Some bands defied the “anti-corporate” ideal by creating logos that made the bands into brands. Every single album by Chicago has the “Chicago” logo proudly displayed. Most Stones albums contain the “lips and tongue” logo — if not on the cover, then elsewhere in the packaging.
Art imitated art (as it always has) in 1980, when the rebellious British band The Clash chose to emulate Elvis Presley’s 1956 debut LP cover design when it used the same typeface and layout on its “London Calling” album. Some fans barely noticed, but artists took note, for sure.
So why has album art been such a big deal? Part of it has been the visceral thrill of tearing off the shrink wrap of a new album and soaking in the visual at the same time you listened to the aural. It was like opening a big picture book and following along as the musical story unfolded. A lot of this had to do with the inclusion of song lyrics, which had never occurred to anyone, apparently, until they showed up on the rear side of the “Sgt.Pepper” LP.
In the 1980s, even as the 12″x 12″ canvas of album covers gave way to the decidedly inferior 6″x 6″ format of CD covers, notable album art design continued to flourish. Bands like Duran Duran, Debbie Harry, The Eurythmics, Culture Club and The Cars used the bold, stark lines of ’80s advertising styles and Alberto Vargas pin-up girls, which seamlessly tied the sounds of the New-Wavish music to the dynamic, chic visuals that dominated the worlds of fashion and style at that time.
Madonna ruled the airwaves in the ’80s, and her acute fashion sense was hugely evident in the way she used her album covers to promote her too-cool persona, especially on LPs like “True Blue” and “Like a Virgin.” The same held true for fun-loving Cyndi Lauper, whose 1985 chart-topper “She’s So Unusual” and its anthem “Girls Just Want to Have Fun” set the standard for young women’s devil-may-care fashion for most of the decade.

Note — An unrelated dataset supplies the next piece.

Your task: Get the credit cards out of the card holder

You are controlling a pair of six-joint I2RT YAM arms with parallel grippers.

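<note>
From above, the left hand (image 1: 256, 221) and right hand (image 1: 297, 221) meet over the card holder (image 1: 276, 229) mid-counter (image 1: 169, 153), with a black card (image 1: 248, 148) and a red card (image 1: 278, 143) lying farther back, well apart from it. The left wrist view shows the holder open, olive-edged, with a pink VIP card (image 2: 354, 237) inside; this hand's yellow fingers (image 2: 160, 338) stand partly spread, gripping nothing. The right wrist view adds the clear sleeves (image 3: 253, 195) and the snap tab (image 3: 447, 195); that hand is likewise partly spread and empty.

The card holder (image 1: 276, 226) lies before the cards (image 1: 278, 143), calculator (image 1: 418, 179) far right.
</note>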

Heavy metal bands certainly didn’t neglect the chance to showcase their in-your-face stance and vaguely threatening personas. Album covers like Ozzy Osbourne’s “No Rest for the Wicked” and Ted Nugent’s “Scream Dream” reached out and throttled consumers as they walked down the aisle at Tower Records.
Even though no one was releasing vinyl albums by then, Nirvana and other leading ’90s bands still chose to take advantage of the artistic palette available in “album” cover art (even though it was on the significantly smaller CD booklet dimension). There may be very few artistic images of the 1990s more indelible than the floating baby and the dollar bill on the fishing line that comprise the “Nevermind” cover art.

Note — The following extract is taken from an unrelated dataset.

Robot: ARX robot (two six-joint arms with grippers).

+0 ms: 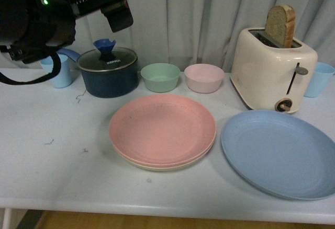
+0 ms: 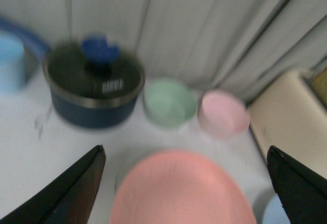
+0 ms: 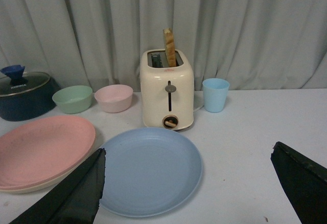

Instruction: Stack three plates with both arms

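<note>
L hand point(image 2: 185, 151) spread wide, empty; R hand point(image 3: 188, 151) same. Pink plate point(image 1: 162, 128) atop cream plate point(image 1: 159, 167) mid worktop point(image 1: 52, 161), blue plate point(image 1: 280, 153) alone just beside, toward right edge.

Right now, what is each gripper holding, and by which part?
Nothing. The left gripper and the right gripper both have their jaws wide open and empty. The pink plate and blue plate lie untouched on the table.

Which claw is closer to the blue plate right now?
Right. The right claw opens toward the blue plate directly ahead; the left claw faces the pink plate, with blue barely in view.
</note>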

There have been SO MANY great album covers displaying fantastic works of art over the years. Trying to list the best of them is a fool’s errand. It’s like trying to list the proverbial “Best 50 Albums of All Time.” Very subjective, and very limiting. It would be easier to list the best photo album covers, the best art covers, the best illustration covers, and so on.
But here’s the thing: It’s safe to say that clicking a few buttons on your laptop and glancing at digital images passing by on your computer screen is nowhere near as satisfying as holding an album-sized image in your hands. It’s almost like the difference between driving a car and looking at a picture of one.
It’s good to know that the latest generation of music lovers are plunking down the money to buy turntables and relatively pricey vinyl versions of the latest releases. Not only are they rewarded with better sounding recordings of the songs they want, they’re once again getting full-size art, presented in the way the artists originally intended.
Some of us, in fact, are so crazy about great album covers that we FRAME them and mount them on our walls.
This is a GREAT thing, people. Embrace it!